The responses flooded in. Planning a wedding in less than three weeks is no easy feat — but Ashley would not be alone.
“There was such an outpouring of people really wanting to help out, and everyone who contacted me was a stranger,” she says. “They were all, ‘How can we help? We have things to donate. Tell us what you need, and we’ll get it to you.'”
One of those “strangers” was Lesley Wise, of Lavender Owl Farm, a brand-new wedding venue that has been taking shape this year at a former nursery property south of Canby.
She insisted on providing the stage for James and Ashley’s big day, free of charge.
“Lesley is an amazing woman,” Ashley says. “She reached out to me and said, ‘We have this place. Please come see it. If you love it, it’s yours.’ She is so fabulous.
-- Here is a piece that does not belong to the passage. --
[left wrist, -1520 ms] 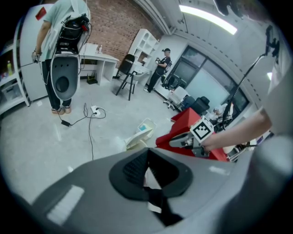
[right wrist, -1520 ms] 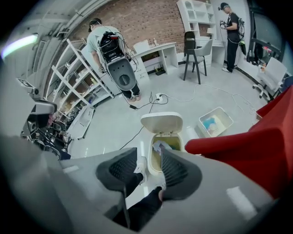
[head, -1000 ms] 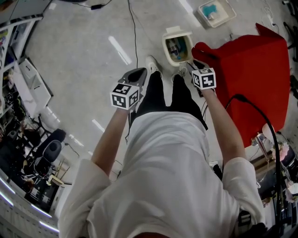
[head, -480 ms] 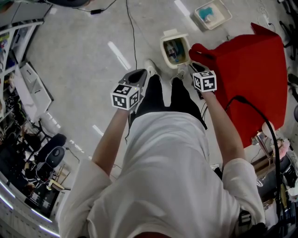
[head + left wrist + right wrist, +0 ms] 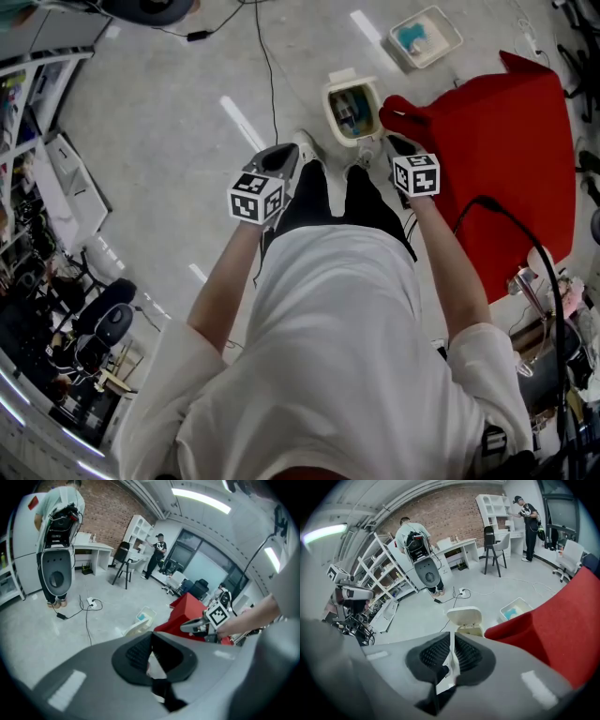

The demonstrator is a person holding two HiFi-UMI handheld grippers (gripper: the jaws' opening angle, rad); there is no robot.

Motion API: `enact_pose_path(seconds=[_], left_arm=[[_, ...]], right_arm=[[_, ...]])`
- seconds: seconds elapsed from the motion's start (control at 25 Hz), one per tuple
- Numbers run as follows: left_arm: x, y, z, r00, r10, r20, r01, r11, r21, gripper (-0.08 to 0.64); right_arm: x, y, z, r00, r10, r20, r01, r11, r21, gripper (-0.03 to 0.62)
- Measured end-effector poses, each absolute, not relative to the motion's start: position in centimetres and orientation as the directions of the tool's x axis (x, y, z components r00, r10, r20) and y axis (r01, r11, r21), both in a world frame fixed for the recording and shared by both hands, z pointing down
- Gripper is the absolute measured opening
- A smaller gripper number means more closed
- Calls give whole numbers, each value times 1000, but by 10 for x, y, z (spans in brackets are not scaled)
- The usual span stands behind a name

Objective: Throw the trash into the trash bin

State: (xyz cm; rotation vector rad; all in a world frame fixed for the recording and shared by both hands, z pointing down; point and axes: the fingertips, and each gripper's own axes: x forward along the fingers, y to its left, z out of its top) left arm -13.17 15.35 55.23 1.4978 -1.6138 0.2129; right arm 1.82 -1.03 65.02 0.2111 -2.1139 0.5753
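**Item 1: trash bin** [image 5: 328, 105]. Cream, lid tipped open. It stands on the grey floor just ahead of the wearer's white shoes [image 5: 307, 147] and just beside the near corner of the red-covered counter [image 5: 511, 131]. Bluish and dark contents show inside, but no single piece can be told apart.

**Item 2: right gripper** [image 5: 401, 142]. Held out over the floor, pointing steeply down, near the bin and close to the counter's corner. Its marker cube [image 5: 416, 175] faces up. The ribbed fingers [image 5: 471, 656] have just been closing and stand narrow, with 1 thin slit left between them. Only a pale strip shows through the slit, and nothing is clearly gripped.

**Item 3: left gripper** [image 5: 284, 150]. Held out level with the right one, on the other side of the wearer's legs, over a shoe. Its marker cube [image 5: 255, 195] faces up. The fingers [image 5: 136, 653] are together at the tips, with no object seen between them.

**Item 4: white tray** [image 5: 454, 36]. On the floor beyond the bin, with something blue inside.

**Item 5: black cable** [image 5: 269, 66]. Runs across the floor toward the wearer's feet.

**Item 6: surroundings.** White shelving [image 5: 379, 569] stands at the left wall. A dark chair [image 5: 494, 548] stands at a white desk under the brick wall. 2 other people are well away from the bin, 1 bent over equipment [image 5: 415, 536] and 1 standing by the far shelves [image 5: 529, 522].
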Motion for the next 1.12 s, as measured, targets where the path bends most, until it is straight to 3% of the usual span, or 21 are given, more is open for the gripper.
enact_pose_path(seconds=[0.24, 1.12], left_arm=[[-131, 152, 537, 139, -720, 680, -877, 230, 422, 5], [-119, 135, 488, 162, -760, 630, -909, 134, 394, 5]], right_arm=[[27, -16, 611, -628, 23, 778, -371, 870, -325, 3], [56, -20, 512, -742, -75, 666, -378, 868, -323, 2]])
She, and all these other amazing women — they have given us a chance to have the special day we thought was destroyed.”
She visited a few days later with her mom and her maid of honor.
“As soon as I saw that place, I was like, ‘This is it. This is where we want to be,'” Ashley says. “I can’t even explain how well it has all worked out. It is just an amazing outpouring of community support for us.”
Ashley and James laugh when asked about the traditional wedding vow — “for better or for worse” — and are hopeful that the worst is over, at least for a while.
“A couple of days ago, it finally hit me, you know: We’re getting married,” she says. “This is a cool time. And we’ve got a heck of a story to tell the grandkids one day: Guess what Grandma and Grandpa went through, right before they got married.”